Flow constrained by concentric spheres

Posted in math on Sunday, May 11 2014

The last few flow problems I toyed with used a simple momentum balance as the starting point, time to move on to other ways to solve flow problems such as the continuity equation and the equations of motion for the fluid (e.g. the Navier-Stokes equations ).

Today I'm going to examine the (laminar) flow between two concentric spheres (Transport Phenomena 3B.4). Suppose the fluid is incompressible, Newtonian, and the flow is creeping (i.e. $ \mathbf{ v \centerdot \nabla v} \approx 0 $)

concentric spheres

First off the choice of coordinate system is the normal spherical coordinates centered at the center of the inner sphere.

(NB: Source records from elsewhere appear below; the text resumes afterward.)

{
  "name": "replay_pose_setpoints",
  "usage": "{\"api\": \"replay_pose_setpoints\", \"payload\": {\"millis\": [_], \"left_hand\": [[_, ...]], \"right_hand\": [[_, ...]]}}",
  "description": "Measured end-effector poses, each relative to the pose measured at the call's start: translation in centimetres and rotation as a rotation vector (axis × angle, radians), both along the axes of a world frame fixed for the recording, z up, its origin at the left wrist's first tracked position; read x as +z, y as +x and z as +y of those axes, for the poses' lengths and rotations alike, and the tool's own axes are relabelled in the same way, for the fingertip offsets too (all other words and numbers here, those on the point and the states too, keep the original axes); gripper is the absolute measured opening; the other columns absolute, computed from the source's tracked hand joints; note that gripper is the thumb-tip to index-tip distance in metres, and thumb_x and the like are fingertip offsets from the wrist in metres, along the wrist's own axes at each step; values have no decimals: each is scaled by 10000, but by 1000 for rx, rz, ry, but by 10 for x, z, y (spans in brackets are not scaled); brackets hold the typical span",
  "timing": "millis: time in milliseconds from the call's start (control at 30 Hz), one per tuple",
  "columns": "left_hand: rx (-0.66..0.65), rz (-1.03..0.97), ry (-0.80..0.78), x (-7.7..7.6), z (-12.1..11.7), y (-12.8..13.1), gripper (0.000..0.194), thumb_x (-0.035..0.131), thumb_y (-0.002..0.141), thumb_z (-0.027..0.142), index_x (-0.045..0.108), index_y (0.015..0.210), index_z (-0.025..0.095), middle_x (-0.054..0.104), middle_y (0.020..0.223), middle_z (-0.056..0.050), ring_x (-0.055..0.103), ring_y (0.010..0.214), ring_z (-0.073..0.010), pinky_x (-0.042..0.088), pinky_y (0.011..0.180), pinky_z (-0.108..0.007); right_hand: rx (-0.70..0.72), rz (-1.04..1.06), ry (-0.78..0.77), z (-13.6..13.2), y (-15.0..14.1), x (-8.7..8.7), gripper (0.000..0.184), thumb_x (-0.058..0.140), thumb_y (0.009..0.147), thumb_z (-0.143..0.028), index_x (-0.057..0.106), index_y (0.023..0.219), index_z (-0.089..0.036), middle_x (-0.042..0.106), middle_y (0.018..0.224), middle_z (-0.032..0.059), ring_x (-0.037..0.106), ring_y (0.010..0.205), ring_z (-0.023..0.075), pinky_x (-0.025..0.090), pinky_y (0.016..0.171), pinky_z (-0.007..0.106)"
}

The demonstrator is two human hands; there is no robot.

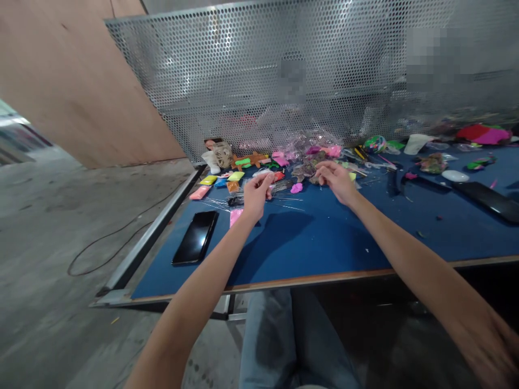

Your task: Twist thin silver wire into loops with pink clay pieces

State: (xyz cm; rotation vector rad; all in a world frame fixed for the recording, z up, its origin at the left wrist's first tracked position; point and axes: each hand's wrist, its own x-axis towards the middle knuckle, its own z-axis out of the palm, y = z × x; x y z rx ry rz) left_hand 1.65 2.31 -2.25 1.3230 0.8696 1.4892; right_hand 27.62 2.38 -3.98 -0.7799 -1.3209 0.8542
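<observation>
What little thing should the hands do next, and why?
Maybe the right hand should move slowly toward the left hand, so the two could work together. They are apart over the blue table, both with fingers bent in, and a small pink lump lies low between them. Whether either holds something thin is too small to tell.

Just one cam, on my head, facing forward and down, fairly close above my left hand [256, 195], right hand [335, 181] and the blue tabletop [324, 243], perforated metal panel [243, 70] beyond.
</observation>
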Motion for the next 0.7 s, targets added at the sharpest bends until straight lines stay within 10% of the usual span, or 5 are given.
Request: {"api": "replay_pose_setpoints", "payload": {"millis": [233, 700], "left_hand": [[-107, 61, -25, -4, -11, 10, 421, 801, 741, 522, 758, 937, 151, 715, 866, -50, 498, 512, -54, 450, 454, -205], [-320, 177, 41, -9, -21, 22, 400, 671, 864, 553, 699, 951, 163, 685, 924, -50, 611, 719, -116, 555, 650, -244]], "right_hand": [[136, -299, -25, -24, -39, 6, 389, 705, 852, -502, 748, 1121, -225, 736, 888, 48, 600, 689, 152, 492, 649, 303], [24, -134, -26, -23, -56, 0, 265, 793, 752, -469, 814, 892, -245, 742, 774, 25, 565, 626, 151, 444, 583, 295]]}}
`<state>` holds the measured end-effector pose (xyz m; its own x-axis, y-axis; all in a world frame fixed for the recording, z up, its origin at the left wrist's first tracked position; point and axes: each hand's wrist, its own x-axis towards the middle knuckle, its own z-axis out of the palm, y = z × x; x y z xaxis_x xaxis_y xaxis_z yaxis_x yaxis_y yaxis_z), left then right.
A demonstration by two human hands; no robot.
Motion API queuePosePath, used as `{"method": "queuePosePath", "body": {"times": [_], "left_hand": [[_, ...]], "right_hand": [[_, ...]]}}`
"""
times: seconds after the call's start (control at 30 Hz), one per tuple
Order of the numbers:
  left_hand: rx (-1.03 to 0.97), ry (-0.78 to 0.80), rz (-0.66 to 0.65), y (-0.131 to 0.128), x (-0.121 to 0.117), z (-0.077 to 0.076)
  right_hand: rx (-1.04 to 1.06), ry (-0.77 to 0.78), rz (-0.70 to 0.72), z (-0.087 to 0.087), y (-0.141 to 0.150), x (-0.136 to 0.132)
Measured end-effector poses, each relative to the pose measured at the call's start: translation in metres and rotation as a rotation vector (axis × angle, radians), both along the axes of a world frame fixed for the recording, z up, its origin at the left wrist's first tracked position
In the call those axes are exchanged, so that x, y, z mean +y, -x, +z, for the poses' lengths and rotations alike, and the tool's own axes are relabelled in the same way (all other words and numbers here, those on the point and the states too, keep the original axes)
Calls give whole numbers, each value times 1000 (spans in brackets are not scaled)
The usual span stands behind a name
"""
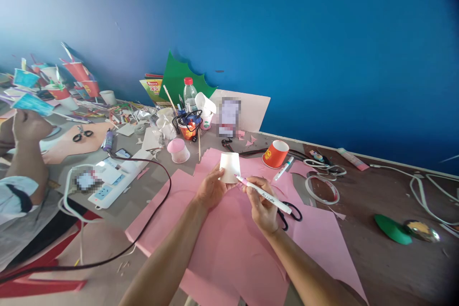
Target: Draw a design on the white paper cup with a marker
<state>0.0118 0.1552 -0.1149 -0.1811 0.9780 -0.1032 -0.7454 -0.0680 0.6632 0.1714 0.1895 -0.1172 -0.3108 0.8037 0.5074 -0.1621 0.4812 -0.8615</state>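
Observation:
My left hand (211, 188) grips a small white paper piece (229, 166) by its lower left side; whether it is a flat card or a cup's side I cannot tell. In my right hand (263, 204) is a white acrylic marker (267, 195), its pink tip end at the lower right edge of the white piece. Both hands are above stacked pink paper sheets (229, 253). Black-handled scissors (294, 211) lie partly hidden beside my right hand. Beyond it are a capless-looking white-and-teal marker (283, 169) and a red paper cup (275, 154).
A pink-topped cup (178, 151) and a red-capped bottle (189, 91) stand behind on the left. A dark cable (168, 177) crosses from a white power strip (111, 186). A tape roll (322, 189) lies right. At far left, another person's hand (30, 126) holds a blue-painted cup piece.

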Motion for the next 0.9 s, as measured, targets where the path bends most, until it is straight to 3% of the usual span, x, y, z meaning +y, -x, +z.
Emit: {"method": "queuePosePath", "body": {"times": [0.13, 0.33, 0.6, 0.77, 0.9], "left_hand": [[-22, 17, 2, 2, -1, -2], [-3, 35, -27, 1, -1, 1], [146, -16, 103, -8, 0, 6], [253, 14, 164, -14, 0, 3], [310, 41, 185, -15, 0, 2]], "right_hand": [[-21, -106, -6, 6, 0, -2], [-47, -125, 20, 11, 1, -3], [-29, -2, -52, 3, 0, -1], [-86, -77, -150, 3, 1, 3], [-76, -115, -139, 4, 2, 3]]}}
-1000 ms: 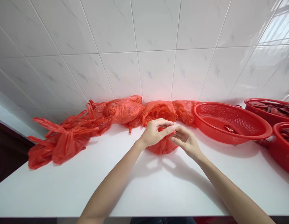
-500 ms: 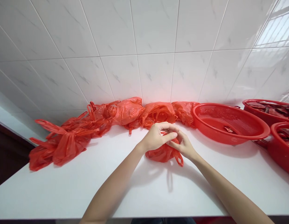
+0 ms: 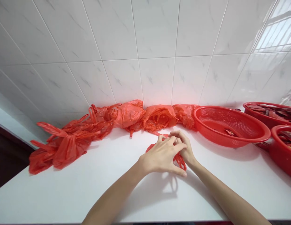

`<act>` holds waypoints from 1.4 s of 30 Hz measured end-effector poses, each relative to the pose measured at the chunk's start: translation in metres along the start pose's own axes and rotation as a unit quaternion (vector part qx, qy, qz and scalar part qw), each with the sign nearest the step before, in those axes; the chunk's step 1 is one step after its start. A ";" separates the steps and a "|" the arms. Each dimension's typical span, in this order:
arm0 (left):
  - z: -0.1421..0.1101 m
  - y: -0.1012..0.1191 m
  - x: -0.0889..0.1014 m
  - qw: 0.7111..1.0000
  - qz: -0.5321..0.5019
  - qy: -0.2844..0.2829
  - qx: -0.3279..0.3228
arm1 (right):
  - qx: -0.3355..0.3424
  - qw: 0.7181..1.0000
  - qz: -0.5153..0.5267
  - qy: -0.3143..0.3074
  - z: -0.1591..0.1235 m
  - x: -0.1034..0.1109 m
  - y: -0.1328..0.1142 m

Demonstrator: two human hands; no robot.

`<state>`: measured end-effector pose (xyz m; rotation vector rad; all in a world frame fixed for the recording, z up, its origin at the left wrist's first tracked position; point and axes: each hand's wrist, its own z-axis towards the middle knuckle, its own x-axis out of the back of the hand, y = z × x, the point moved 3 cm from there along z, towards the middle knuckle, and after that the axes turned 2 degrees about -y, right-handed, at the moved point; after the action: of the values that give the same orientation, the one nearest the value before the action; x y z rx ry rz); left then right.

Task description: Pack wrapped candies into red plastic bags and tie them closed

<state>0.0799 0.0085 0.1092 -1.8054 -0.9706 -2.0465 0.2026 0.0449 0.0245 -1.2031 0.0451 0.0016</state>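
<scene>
A small red plastic bag (image 3: pixel 179 159) lies on the white counter (image 3: pixel 94 187) in the middle, mostly hidden under my hands. My left hand (image 3: pixel 163 156) covers it from above, fingers curled over the bag and thumb stretched toward the right. My right hand (image 3: pixel 185 147) sits just behind and right of it, fingers bent and pinching the bag's handles. The two hands touch each other.
A row of tied red plastic bags (image 3: pixel 72 139) lies along the tiled wall (image 3: pixel 145 47) from the left to the middle. A red colander (image 3: pixel 230 126) stands to the right, with two more red basins (image 3: pixel 285 145) holding dark packets at the far right.
Both hands have come down toward me and pressed onto the small bag; the left hand now lies over it, and a loop of the handle sticks out at the right.
</scene>
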 end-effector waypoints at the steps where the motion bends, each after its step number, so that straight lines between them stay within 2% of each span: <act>1: 0.000 0.001 -0.001 1.000 0.016 0.007 0.001 | 0.001 1.000 -0.004 0.001 0.000 0.000 0.000; 6: 0.004 -0.013 -0.004 0.998 0.023 0.042 0.044 | 0.043 0.998 -0.036 -0.009 0.006 0.006 0.000; 11: 0.011 -0.027 -0.008 0.998 -0.011 0.061 0.031 | 0.091 0.992 -0.044 -0.077 0.012 0.009 -0.001; 14: 0.010 -0.023 -0.004 0.998 -0.029 0.062 0.011 | 0.092 0.991 -0.061 -0.081 0.011 0.008 -0.002; 17: 0.006 -0.013 -0.002 0.999 -0.046 0.029 0.007 | 0.079 0.994 -0.051 -0.061 0.010 0.009 -0.003; 20: 0.004 -0.003 -0.007 1.000 -0.014 0.014 -0.023 | 0.061 0.997 -0.019 -0.048 0.009 0.010 -0.002; 24: 0.012 0.000 -0.020 0.996 0.034 0.081 -0.028 | 0.042 0.998 0.008 -0.046 0.011 0.012 0.002; 27: 0.017 -0.008 -0.018 0.988 -0.048 0.141 -0.031 | 0.034 0.998 -0.012 -0.054 0.013 0.014 0.002; 30: 0.011 -0.022 0.008 0.948 -0.174 0.263 -0.038 | 0.021 0.998 -0.013 -0.049 0.015 0.018 0.000; 32: 0.000 -0.032 0.032 0.914 -0.203 0.350 -0.028 | 0.009 0.999 -0.007 -0.031 0.017 0.022 -0.002; 33: -0.006 -0.037 0.045 0.905 -0.202 0.374 -0.022 | 0.003 1.000 -0.004 -0.019 0.017 0.025 -0.003; 36: -0.020 -0.051 0.081 0.910 -0.169 0.379 0.000 | -0.014 1.000 0.001 0.011 0.018 0.031 -0.007; 38: -0.029 -0.063 0.107 0.912 -0.133 0.386 0.037 | -0.024 1.000 0.003 0.019 0.018 0.034 -0.009; 42: -0.046 -0.095 0.173 0.879 -0.063 0.449 0.148 | -0.035 0.999 -0.007 0.021 0.018 0.036 -0.011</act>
<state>-0.0471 0.0926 0.2433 -0.5044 -1.0067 -2.2588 0.2394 0.0569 0.0403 -1.2727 0.0732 -0.0341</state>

The entrance and exit are assumed to be the same angular size, such that the flow enters at θ = ε and exits at θ = π - ε.

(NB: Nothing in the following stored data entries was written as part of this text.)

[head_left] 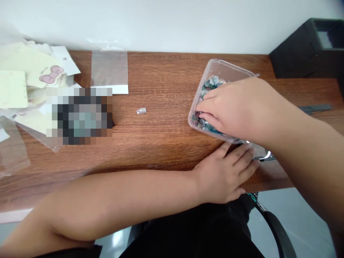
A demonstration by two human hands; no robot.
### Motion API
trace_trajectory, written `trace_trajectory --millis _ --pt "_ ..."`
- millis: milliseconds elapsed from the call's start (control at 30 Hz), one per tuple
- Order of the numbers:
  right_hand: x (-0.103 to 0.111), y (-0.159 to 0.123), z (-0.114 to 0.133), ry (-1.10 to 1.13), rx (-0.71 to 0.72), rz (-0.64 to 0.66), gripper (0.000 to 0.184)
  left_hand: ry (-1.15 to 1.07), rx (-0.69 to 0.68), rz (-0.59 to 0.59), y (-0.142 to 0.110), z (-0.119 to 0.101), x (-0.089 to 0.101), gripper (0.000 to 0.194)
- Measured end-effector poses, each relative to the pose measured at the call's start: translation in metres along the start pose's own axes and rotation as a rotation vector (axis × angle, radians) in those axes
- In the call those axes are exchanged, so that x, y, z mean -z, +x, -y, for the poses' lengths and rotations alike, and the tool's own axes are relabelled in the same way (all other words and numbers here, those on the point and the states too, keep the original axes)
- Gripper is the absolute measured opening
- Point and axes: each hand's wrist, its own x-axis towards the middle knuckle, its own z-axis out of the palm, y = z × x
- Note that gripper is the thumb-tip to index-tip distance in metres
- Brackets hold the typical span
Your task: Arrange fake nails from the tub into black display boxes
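A clear plastic tub [212, 68] of small grey and teal pieces [212, 84] stands on the wooden table [161, 86] at the right. My right hand [236, 107] reaches down into the tub, its fingers curled among the pieces; what they grip is hidden. My left hand [225, 172] lies flat on the table's front edge just below the tub, fingers stretched out, its tips at the tub's near wall. One small pale piece [141, 110] lies alone on the table, left of the tub.
Cream cards, one with a pink bow [51, 74], and clear plastic bags [109, 70] are heaped at the left. A blurred patch [79, 114] covers something beside them. A black box [309, 50] stands at the back right. A chair [276, 229] shows below.
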Motion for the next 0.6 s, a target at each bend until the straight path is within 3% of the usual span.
trace_trajectory --millis 100,333,433,600 --pt "0.002 0.006 0.001 -0.238 0.010 0.161 0.017 -0.006 -0.003 0.005 0.000 0.000 0.001 0.064" --pt "0.001 0.013 0.007 -0.484 0.034 0.197 0.018 -0.013 0.000 0.010 0.000 0.000 0.001 0.065" --pt "0.004 0.003 0.008 -0.433 0.064 0.139 0.017 -0.016 0.003 0.021 0.000 0.000 0.002 0.065" --pt "0.021 -0.026 0.008 -0.170 0.120 -0.012 0.006 -0.017 -0.011 0.002 -0.001 0.000 0.002 0.061"
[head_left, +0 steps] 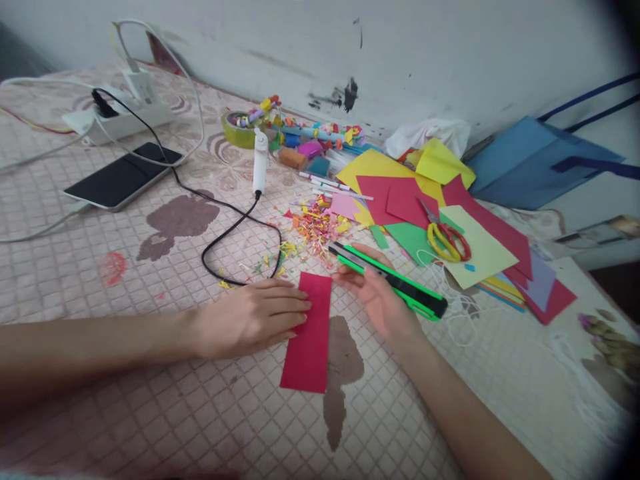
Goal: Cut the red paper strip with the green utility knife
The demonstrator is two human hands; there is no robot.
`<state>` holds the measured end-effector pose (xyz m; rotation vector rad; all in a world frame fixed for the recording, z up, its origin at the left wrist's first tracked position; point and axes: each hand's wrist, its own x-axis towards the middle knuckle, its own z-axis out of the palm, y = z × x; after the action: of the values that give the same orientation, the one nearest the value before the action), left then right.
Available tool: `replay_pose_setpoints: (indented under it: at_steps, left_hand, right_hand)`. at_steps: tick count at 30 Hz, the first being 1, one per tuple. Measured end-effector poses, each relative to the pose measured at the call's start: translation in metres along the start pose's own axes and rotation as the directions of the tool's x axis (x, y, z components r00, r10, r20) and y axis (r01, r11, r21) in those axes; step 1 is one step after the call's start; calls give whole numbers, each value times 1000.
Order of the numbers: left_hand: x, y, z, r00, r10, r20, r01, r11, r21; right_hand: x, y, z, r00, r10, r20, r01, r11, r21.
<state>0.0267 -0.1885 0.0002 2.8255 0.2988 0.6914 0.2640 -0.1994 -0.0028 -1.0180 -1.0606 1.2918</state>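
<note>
So the red strip (311,343) is lying flat on the quilted cloth (240,427), pretty much right between the two hands, long side running away from the person and leaning a bit. Left hand (253,313) is flat, palm down, fingers out straight and close together, with the fingertips resting on the strip's left side toward the far half. It's not gripping anything, just lying on it.

Right hand (387,310) is on the other side, just beside the strip's far right corner, and it's wrapped around a green and black cutter (405,288). The cutter's tip points left and away, and its butt end sticks out to the right past the hand. Fingertips are super close to the paper's edge, but I can't tell if they touch it.

Just beyond the hands there's a pile of colored scraps (320,227), and scissors (443,241) sit on the paper sheets (483,243) off to the right.
</note>
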Motion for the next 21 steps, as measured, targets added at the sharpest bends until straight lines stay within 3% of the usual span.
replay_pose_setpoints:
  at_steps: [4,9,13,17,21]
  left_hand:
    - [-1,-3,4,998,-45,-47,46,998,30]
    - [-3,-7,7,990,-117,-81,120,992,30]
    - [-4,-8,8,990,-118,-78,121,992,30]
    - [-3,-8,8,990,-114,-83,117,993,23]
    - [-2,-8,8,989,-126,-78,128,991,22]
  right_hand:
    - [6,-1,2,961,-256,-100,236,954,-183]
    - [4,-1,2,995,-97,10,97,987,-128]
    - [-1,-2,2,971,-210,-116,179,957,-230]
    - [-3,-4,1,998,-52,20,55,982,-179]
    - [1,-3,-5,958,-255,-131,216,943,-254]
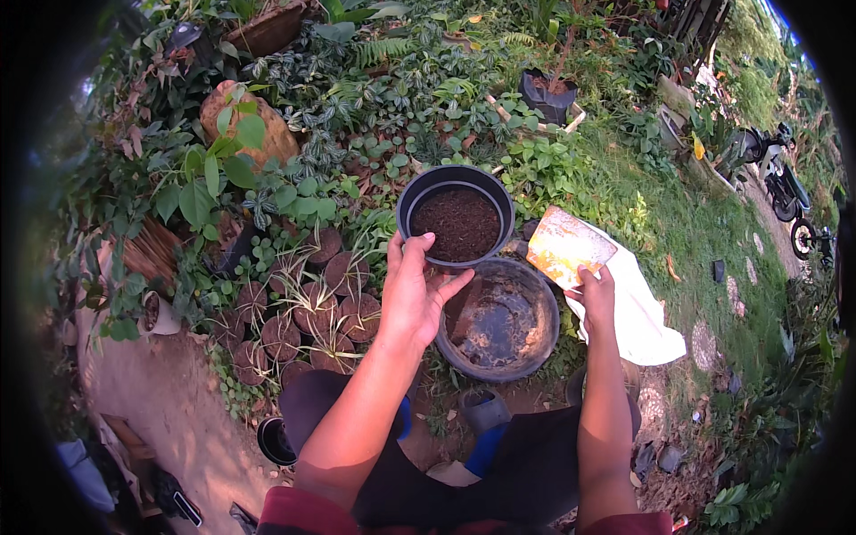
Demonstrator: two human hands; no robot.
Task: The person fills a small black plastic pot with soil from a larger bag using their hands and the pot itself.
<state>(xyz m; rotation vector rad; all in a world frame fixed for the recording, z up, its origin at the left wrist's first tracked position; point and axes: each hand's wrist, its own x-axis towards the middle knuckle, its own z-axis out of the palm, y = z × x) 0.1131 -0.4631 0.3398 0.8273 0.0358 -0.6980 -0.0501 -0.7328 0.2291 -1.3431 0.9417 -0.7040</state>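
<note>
My left hand (418,287) grips the lower edge of a round black plastic pot (455,217), which is partly filled with dark soil (458,224). In my right hand (592,287) is a flat, roughly square piece (568,244) with worn orange and whitish colouring; its material is unclear. Below and between the hands stands a wide black basin (498,321), with soil stuck to its inner wall and floor. A white sack or cloth (635,307) lies behind and beside my right hand. Several small pots with spider plants (314,307) stand left of my left hand.
An empty-looking black pot (275,441) lies by my leg on the left. A large rock (251,124) and dense plants fill the far side. A black grow bag (548,97) stands at the back. Stepping stones (703,344) cross the grass at right, with a motorcycle (779,177) beyond.
</note>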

Suppose that the velocity is entirely in the θ direction: $$ \begin{array}{rl} v_{\theta} = v_{\theta}(r,\theta) & v_{\phi} = v_{r} = 0 \end{array} $$

From the continuity equation: $$ \begin{array}{rl} 0 =& \mathbf{ \nabla \centerdot v} \ 0 =& \frac{1}{r^2} \frac{\partial}{\partial r} \left( r^2 v_r \right) + \frac{1}{r \sin \theta} \frac{\partial}{\partial \theta} \left( v_{\theta} \sin \theta \right) + \frac{1}{r \sin \theta} \frac{\partial}{\partial \phi} v_{\phi} \ 0 =& \frac{1}{r \sin \theta} \frac{\partial}{\partial \theta} \left( v_{\theta} \sin \theta \right) \ 0 =& \frac{\partial}{\partial \theta} \left( v_{\theta} \sin \theta \right) \end{array} $$

This last bit implies that: $$ v_{\theta} \sin \theta = u(r) = \mbox{constant w.r.t. }\theta $$

Where u(r) is some function of r that has yet to be determined.

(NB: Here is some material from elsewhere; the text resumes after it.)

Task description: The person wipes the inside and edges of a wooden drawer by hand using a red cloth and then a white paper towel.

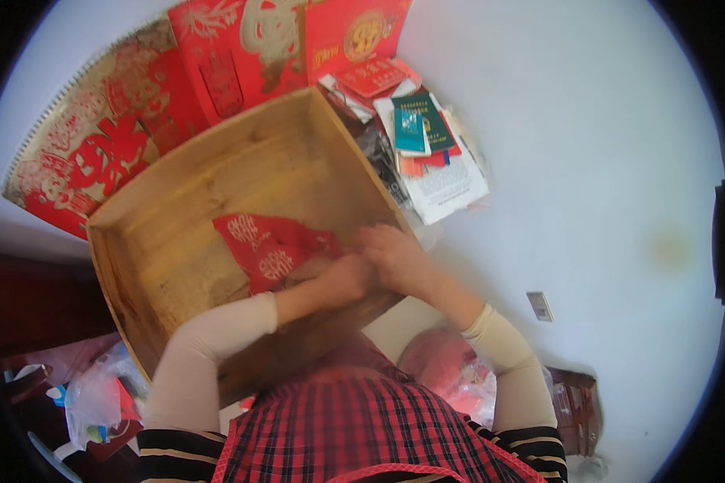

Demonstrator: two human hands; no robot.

Since this is an incompressible Newtonian fluid we can skip along to using the Navier-Stokes equations in the form: $$ \frac{\partial}{\partial t} \rho \mathbf{v} = -\rho \left( \mathbf{v \centerdot \nabla v} \right) - \nabla p + \mu \nabla^2 \mathbf{v} + \rho \mathbf{g} $$

Assuming steady-state creeping flow, and combining gravity and pressure into the modified pressure..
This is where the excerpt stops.